The people I knew are dead- but they still breathe

Share information, support and advice on all aspects of caring.
This may sound sick or wrong but I have realised in a way my mother and gran have both died but they are still alive.
Mum- brain damaged from a tumour. Gradually over years all her wonderful self has been eaten away and replaced by a viscious (sp?) angry, confused, emotionally abusive woman.
Gran- senile dementia, not in reality. Thinks i am at school when
I am 34...

Does anyone out there know what I mean? It's like a slowburning bereavement that I cant move on from. I cannot fully accept that the women I loved are not coming back. When I am caring from them I feel so guilty, sad, alone. I want my mummy and granny back. But they are dead.
How can I move on?
How can I accept this is how it is?
Is this normal?
Hi.

I have not been thr this myself so dont have any words of wisdom, just didnt like to read and run on ready a sad post..sending you a (( hug )).

Im sorry i really dont know what else to say

Tracey x
Britney, in many ways you're right. It's a horrible thing to have to consider, but it must feel as if the people you knew have been swapped for people who are physically identical but completely different in character.
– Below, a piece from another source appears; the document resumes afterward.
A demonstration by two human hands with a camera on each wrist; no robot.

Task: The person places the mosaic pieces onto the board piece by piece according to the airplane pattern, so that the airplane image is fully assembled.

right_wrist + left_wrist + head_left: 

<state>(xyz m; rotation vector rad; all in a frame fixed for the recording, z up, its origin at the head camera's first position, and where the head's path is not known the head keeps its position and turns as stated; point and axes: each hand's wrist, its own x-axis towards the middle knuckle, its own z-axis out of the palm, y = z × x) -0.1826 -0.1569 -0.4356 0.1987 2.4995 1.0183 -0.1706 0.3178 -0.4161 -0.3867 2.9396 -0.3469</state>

And that's really hard to deal with - as you say, a slowburning bereavement - which makes it harder to deal with because it's never ending.
Britney my oh has ms, but the result is the same. The person he was has gone and I'm left with a 6 foot 'baby'.
Of course you grieve and yes it's normal. As to how you accept it, when you work that one out, can you tell me please.

But you do learn to live with it and the world is still a beautiful place.
Thanks guys. I think it will help to try and remember they didn't chose it either. Xxx
I know how you feel Britney. My dad was always a stong man, quiet but strong. That was until he developed dementia with lewy body. He was hallucinating all sorts of weird things. At first it was only when he was out of his comfort zone - hospitals, etc. Okay when he was at home. But then it got worse. He was halucinating at home as well. He saw people building swimming pools in the back garden, cars were being parked in the same place, there was a casino being built in our main shopping centre (even though he never left the house, he could see it), couples were having sex in the garden and the parents were joining in. Then he started to see them come into the house and he decided to sleep downstairs in his riser recliner like my mam as there were too many people in bed with him. Even when he eventually went into hospital it continued with people and buildings all over the ward. It was awful seeing him deteriorate to the shell of the man he once was. He died last October 26th. I miss him loads but at least I know that he's out of pain now. I understand how you must be feeling, but I'm sure that it's all normal. I don't think there's any right or wrong way to feel. Everyone and every situation is different. All you can do is your best. And I'm sure that , in their own way, both women are grateful for everything you do for them.
My thoughts are with you. May he rest in
Peace.
When my mum died in 2006 someone remarked to a friend I hadn`t been weeping and wailing as was expected of me. My friend told them Meg`s mum died sixteen years ago, her final passing was a blessed relief.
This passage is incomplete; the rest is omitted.